When you stop to look at the incredible career of Ruth Bader Ginsburg, you can’t help but admire the work she has done to become the pinnacle figure for gender equality in the US. The film says that “A court ought not be affected by the weather of the day but will be by the climate of the era”, on that basis, there is no better time than today for the story of On the Basis of Sex to be told. This film has shown to us the frustration of R.B.G’s effort to achieve equal rights in a story that never steps of the passion accelerator.
This is a powerful depiction of Ruth Bader Ginsburg with the bulk of this power coming from a very passionate performance from Felicity Jones. I felt that she put in amazing work to portray Ruth as a hard-working lawyer fighting through the disadvantages of being a woman at that time, but the most astonishing moments is when Felicity lets slip the little annoyances in the character. She is fighting the legal battle of a generation and Felicity Jones draws out the stresses of a case like this takes on her character, raised voices and sharp movements come together to create this aura of strong determination.

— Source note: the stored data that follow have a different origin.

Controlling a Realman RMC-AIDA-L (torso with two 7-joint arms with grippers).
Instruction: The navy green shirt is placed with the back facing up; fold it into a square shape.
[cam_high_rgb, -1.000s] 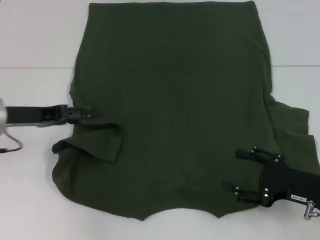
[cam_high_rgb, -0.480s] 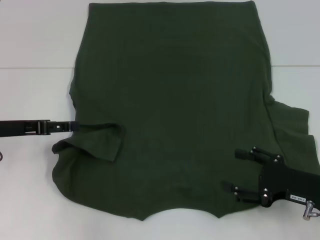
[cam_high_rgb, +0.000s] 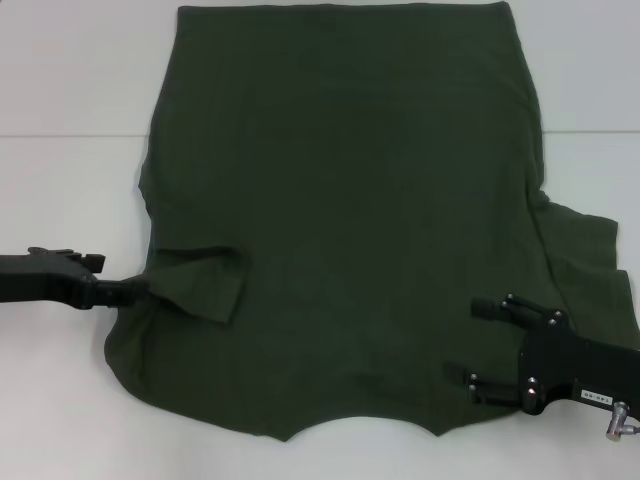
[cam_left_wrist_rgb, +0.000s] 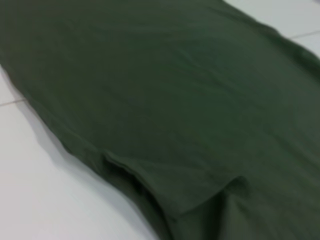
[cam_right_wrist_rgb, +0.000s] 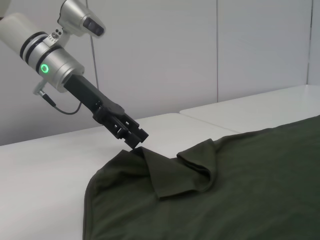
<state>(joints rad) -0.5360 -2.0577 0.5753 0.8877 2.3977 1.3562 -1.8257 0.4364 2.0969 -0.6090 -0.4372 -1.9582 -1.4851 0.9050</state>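
Shirt: navy green shirt (cam_high_rgb: 340, 220) flat, back up, on white surface (cam_high_rgb: 70, 200); left sleeve folded inward.
Left pincer (cam_high_rgb: 138, 286): at sleeve edge; clench state cannot tell.
Right pincer (cam_high_rgb: 472, 345): released, over shirt's near right part.
Risk: thin grip likely slips, sleeve flops back.

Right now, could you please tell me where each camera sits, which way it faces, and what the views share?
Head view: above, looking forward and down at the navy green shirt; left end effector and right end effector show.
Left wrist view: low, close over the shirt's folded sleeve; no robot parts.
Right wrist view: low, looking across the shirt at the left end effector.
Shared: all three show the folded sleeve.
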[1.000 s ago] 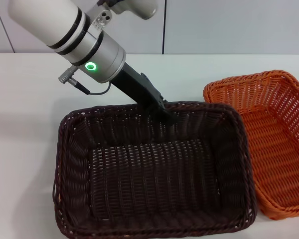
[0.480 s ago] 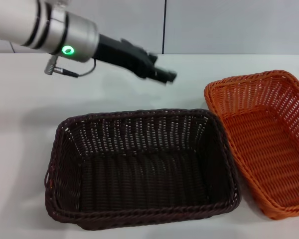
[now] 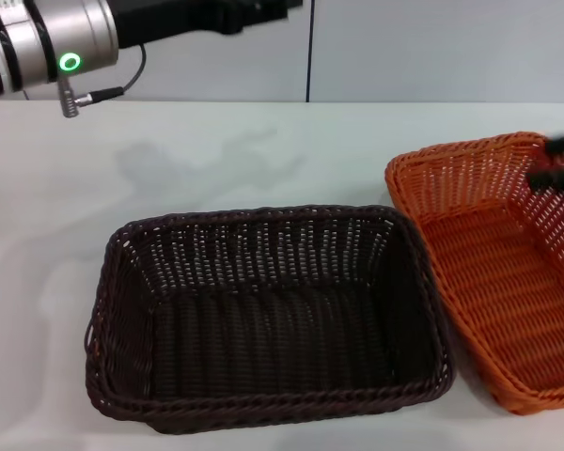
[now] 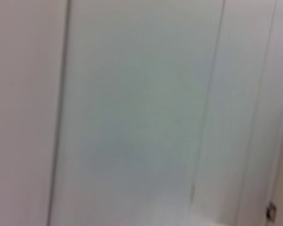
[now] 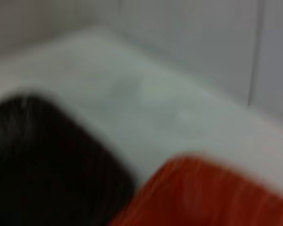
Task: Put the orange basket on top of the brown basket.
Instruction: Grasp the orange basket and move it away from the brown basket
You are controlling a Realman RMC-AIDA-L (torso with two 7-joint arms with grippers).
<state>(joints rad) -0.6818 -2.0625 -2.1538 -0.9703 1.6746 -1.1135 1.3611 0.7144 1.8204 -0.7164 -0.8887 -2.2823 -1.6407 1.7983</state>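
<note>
The brown basket (image 3: 263,319) sits on the white table, front and centre in the head view. The orange basket (image 3: 493,282) sits right beside it on its right, rims close together. My left gripper (image 3: 254,11) is raised high at the top left, far behind the brown basket, its fingertips cut off by the frame edge. My right gripper (image 3: 557,160) comes in from the right edge over the orange basket's far right rim, its two dark fingers apart and empty. The right wrist view shows both baskets blurred: brown (image 5: 47,160) and orange (image 5: 207,193).
The white table (image 3: 216,150) stretches behind and to the left of the baskets. A white panelled wall (image 4: 132,113) stands behind the table and fills the left wrist view.
My left arm has risen up and back to the left, away from the brown basket, which now rests flat. My right gripper has come into view over the orange basket.
</note>
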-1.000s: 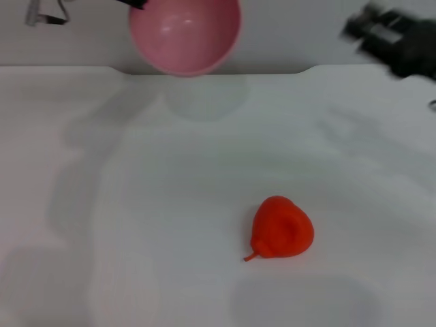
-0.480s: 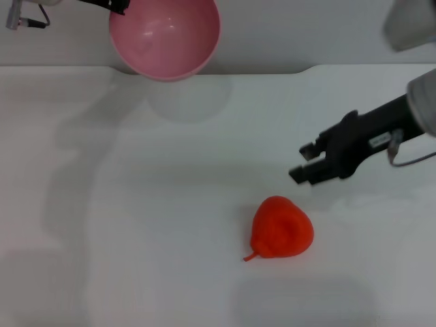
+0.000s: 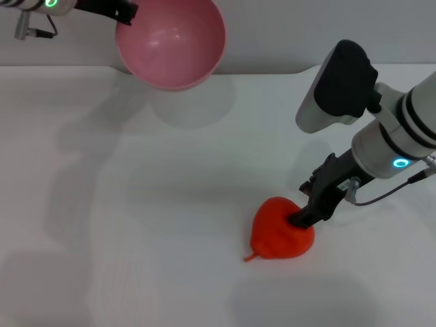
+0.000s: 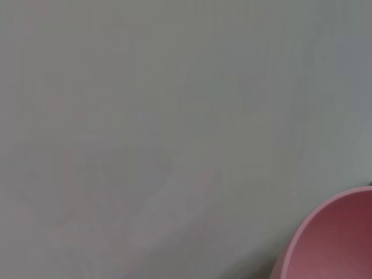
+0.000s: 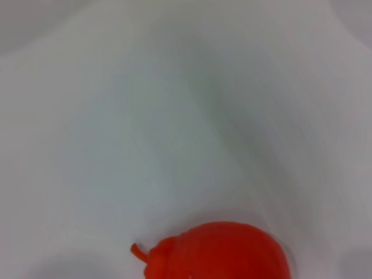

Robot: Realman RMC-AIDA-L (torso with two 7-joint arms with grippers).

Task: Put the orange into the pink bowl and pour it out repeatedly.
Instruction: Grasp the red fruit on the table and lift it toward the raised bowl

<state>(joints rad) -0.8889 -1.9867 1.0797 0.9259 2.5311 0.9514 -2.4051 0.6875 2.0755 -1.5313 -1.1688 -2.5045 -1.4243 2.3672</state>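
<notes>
Your bright red-orange matte toy orange [image 3: 281, 228] lies on the white table [image 3: 136, 225], near and right of centre. Your right gripper [image 3: 304, 214] touches its right top; its finger spread cannot be told. At far left, your left gripper [image 3: 125, 11] pinches the glossy pink plastic bowl [image 3: 170, 42] by its rim, raised and tilted.

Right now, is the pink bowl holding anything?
Empty. The pink bowl, held tilted by the left gripper, shows a bare inside; the orange lies on the table.
</notes>
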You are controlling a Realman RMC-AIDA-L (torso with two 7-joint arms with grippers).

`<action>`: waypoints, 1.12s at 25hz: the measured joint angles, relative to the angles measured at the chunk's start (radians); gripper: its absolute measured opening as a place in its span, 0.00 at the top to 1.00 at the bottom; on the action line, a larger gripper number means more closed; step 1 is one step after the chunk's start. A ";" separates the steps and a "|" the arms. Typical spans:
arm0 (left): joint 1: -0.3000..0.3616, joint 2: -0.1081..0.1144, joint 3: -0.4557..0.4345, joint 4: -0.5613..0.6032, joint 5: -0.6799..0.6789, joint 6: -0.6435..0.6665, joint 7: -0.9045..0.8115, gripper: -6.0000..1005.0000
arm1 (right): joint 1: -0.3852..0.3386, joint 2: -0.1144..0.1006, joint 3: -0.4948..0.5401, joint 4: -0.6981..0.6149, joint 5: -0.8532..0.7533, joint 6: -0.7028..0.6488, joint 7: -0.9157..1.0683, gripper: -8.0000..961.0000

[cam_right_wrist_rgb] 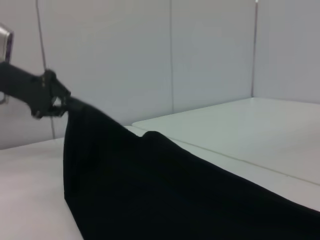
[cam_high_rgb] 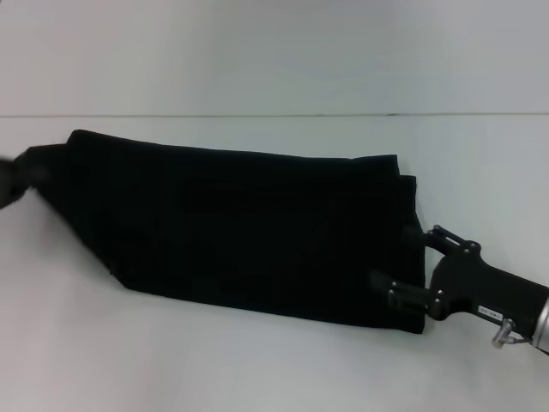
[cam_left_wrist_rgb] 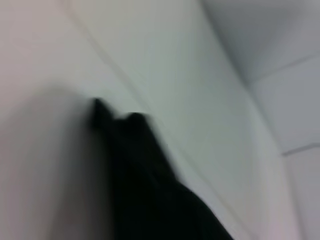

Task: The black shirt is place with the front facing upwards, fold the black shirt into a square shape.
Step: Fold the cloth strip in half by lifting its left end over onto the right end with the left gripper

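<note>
The black shirt (cam_high_rgb: 249, 232) lies folded into a long band across the white table (cam_high_rgb: 257, 360), no lettering showing. Its left end is drawn up to a point at my left gripper (cam_high_rgb: 19, 176), which is shut on the cloth at the left edge of the head view. The right wrist view shows that same left gripper (cam_right_wrist_rgb: 52, 100) holding the shirt (cam_right_wrist_rgb: 165, 190) end raised, the cloth hanging down from it. In the left wrist view the shirt (cam_left_wrist_rgb: 145, 190) fills the lower part. My right gripper (cam_high_rgb: 399, 257) is at the shirt's right end, open, its two fingers spread over the edge.
The table's far edge meets a pale wall (cam_high_rgb: 274, 51) behind the shirt. Bare white tabletop lies in front of the shirt and to its right, behind my right arm (cam_high_rgb: 497, 300).
</note>
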 joint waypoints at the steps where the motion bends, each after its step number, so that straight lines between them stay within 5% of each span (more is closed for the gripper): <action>1: -0.023 -0.003 0.003 -0.001 -0.009 0.011 0.001 0.95 | -0.007 -0.001 0.004 0.000 0.000 0.000 0.000 0.03; 5: -0.132 -0.027 0.029 -0.004 -0.024 0.037 0.002 0.95 | -0.030 -0.002 0.020 -0.001 0.000 -0.001 0.000 0.03; 8: -0.234 -0.066 0.078 -0.004 -0.027 0.040 0.006 0.95 | -0.049 0.000 0.029 0.000 0.000 -0.001 0.000 0.03; 13: -0.404 -0.160 0.198 -0.004 -0.028 0.023 0.020 0.95 | -0.076 -0.001 0.047 0.000 0.000 -0.002 0.000 0.03; 18: -0.443 -0.262 0.289 -0.020 -0.034 -0.001 0.046 0.95 | -0.092 -0.002 0.054 0.002 0.000 -0.004 0.000 0.03; 24: -0.417 -0.275 0.389 -0.316 -0.141 -0.086 0.178 0.95 | -0.087 0.002 0.060 0.010 0.000 0.023 0.000 0.03; 28: -0.383 -0.279 0.389 -0.349 -0.176 -0.075 0.222 0.95 | -0.054 0.008 0.079 0.015 0.000 0.066 0.000 0.03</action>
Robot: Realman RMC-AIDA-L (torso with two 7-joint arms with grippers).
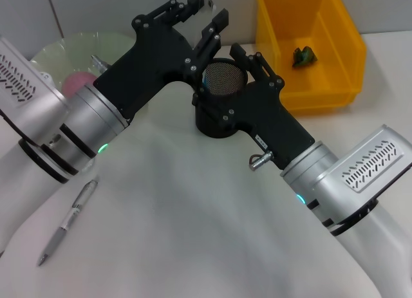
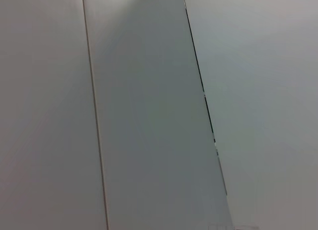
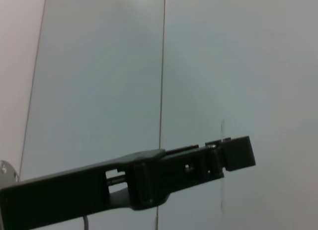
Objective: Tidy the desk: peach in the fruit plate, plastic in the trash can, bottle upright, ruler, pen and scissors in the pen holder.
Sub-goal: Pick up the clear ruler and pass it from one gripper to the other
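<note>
My left gripper [image 1: 207, 8] is raised above the black mesh pen holder [image 1: 221, 92] and shut on a clear ruler [image 1: 206, 2], which is hard to make out. Just right of the holder's rim, my right gripper [image 1: 247, 53] stands open and empty. A silver pen [image 1: 67, 221] lies on the table at the front left. The pink peach [image 1: 77, 82] rests in the pale green fruit plate [image 1: 61, 50] at the back left. A crumpled green plastic [image 1: 304, 55] lies in the yellow trash can [image 1: 322, 85]. Bottle and scissors are out of view.
A thin metal tip [image 1: 98, 62] pokes out by my left arm at the plate; I cannot tell what it is. Both wrist views show only wall panels, with a black finger [image 3: 149, 183] crossing the right one.
</note>
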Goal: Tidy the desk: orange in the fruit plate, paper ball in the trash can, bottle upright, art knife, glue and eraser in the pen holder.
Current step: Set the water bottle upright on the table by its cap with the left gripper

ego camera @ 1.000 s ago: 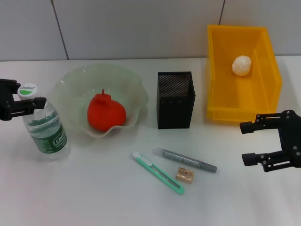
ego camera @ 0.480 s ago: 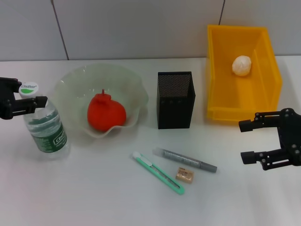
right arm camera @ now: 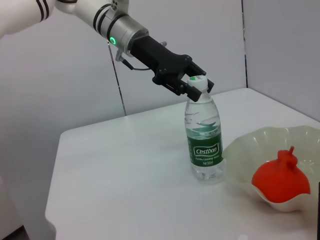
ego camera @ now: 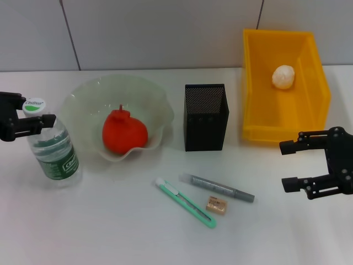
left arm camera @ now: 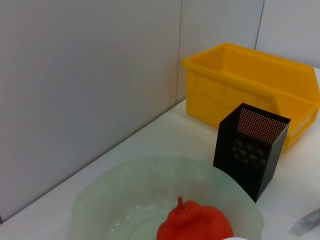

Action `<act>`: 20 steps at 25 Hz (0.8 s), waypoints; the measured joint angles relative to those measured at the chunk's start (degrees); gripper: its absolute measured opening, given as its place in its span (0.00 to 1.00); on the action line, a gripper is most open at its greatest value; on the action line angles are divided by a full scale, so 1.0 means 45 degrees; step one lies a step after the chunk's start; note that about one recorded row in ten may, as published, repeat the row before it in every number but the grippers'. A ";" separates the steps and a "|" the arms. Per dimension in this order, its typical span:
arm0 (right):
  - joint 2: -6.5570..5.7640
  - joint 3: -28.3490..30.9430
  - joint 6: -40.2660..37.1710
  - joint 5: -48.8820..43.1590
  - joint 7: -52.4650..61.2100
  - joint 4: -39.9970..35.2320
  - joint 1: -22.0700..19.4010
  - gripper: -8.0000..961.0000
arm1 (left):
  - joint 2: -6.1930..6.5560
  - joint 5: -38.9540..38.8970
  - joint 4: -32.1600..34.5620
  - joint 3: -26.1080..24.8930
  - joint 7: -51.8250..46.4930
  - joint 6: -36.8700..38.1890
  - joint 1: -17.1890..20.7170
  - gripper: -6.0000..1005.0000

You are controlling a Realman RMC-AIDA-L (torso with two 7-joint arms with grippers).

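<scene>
A: One bottle point(ego camera: 52, 146) is seen standing upright on the table point(ego camera: 110, 226), near its left edge, just beside the fruit plate point(ego camera: 94, 91).

B: And the left pincer point(ego camera: 25, 117)?

A: It is placed at the bottle's neck, just under the white cap. Its fingers are spread to either side of the neck; whether the plastic is touched cannot be told. In the right wrist view the same pincer point(right arm camera: 192, 87) is shown level with the cap.

B: What is held in the plate?

A: The orange point(ego camera: 124, 132) is seen inside it. The pen holder point(ego camera: 206, 117) is set upright to the plate's right, and the trash can point(ego camera: 309, 118) beyond that, with the paper ball point(ego camera: 283, 76) in it.

B: The small items?

A: The art knife point(ego camera: 186, 202), glue point(ego camera: 217, 187) and eraser point(ego camera: 217, 205) are laid on the table in front of the pen holder, the eraser between the other two. The right pincer point(ego camera: 287, 165) is held wide open, nothing gripped, near the trash can's front.
</scene>
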 joint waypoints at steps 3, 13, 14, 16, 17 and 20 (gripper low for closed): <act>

Armie Hammer who plays Ruth’s husband Martin Ginsburg is another worthwhile performance. His character has the role of Ruth’s equal not just as a husband but also as a lawyer himself, he fights for his wife’s cause and they utilize their expertise in their respective areas of the law to make these sex discrimination laws unconstitutional. You feel this is a fight they both want to win but Ruth is taking the full force of the effects it is causing around them, their daughter Jane (Cailee Spaeny) is more radical than Ruth and is more about taking the issue to the streets rather than a courtroom, so when these two ideologies clash it becomes very compelling to watch.
It’s almost impossible to feel admiration for Ruth Bader Ginsburg by the end of the film, even before fighting for gender equality she had to endure some hard fights. She starts as a woman in a male-dominated Harvard Law School, her husband Martin is diagnosed with cancer so she takes on his classes as well as her own, she’s a mother of two, she has to fight the inequalities of actually being employed, there are so many battles and qualities about her that paint her into the classic profile of a strong woman.
Unfortunately, it’s this fitting into the classic strong woman character that causes all sorts of problems with the film itself. I felt that most of the time the film was purposefully blockading Ruth as an individual, in a way her character is the embodiment the whole fight for gender equality. I can see the argument of this being OK as she is a pinnacle figure, but On the Basis of Sex takes far too long to unravel her as an individual. For the first half of the film, I was begging for the story to reveal something about her as a person and not as a cause.
Furthermore, there are many tried and tested scenarios that paint the picture of sex discrimination in the film. For instance, in the opening scene, you have Ruth in a sea of male figures, she’s wearing a bright dress whilst the men are wearing dark grey suits. It reminded me of a scene in The Iron Lady, but that scene took place in the middle of the film when the character had already been established. In On the Basis of Sex, that introductory scene is used with little set up to when or where, if the film had properly set the scene, I wouldn’t be writing this point.
On the Basis of Sex is no doubt a good biopic, but it is also a brief biopic. The film only presents the early career of Ruth Bader Ginsburg and by the end of the film, you become so intrigued by her that you want to see more. There are plenty of cases in Ruth’s later career that can easily be shown in the medium of film and for a prolific figure such as Ruth, I think she’s earned the respect to have her whole story told rather than a snippet.
My level of respect for Ruth Bader Ginsburg has gone from knowing very little about her to wanting to know everything about her. When the film depicts how much work and dedication, she put in to shape our society today, you begin to understand why she has become so beloved in popular culture. Ruth makes an appearance in On the Basis of Sex and if I were a braver man, I would have stood up there and then in admiration for “The Notorious R.B.G”. Whilst On The Basis of Sex sends an inspirational vibe, I felt that maybe the character was bigger than the film and that it should have done more to present her brilliance.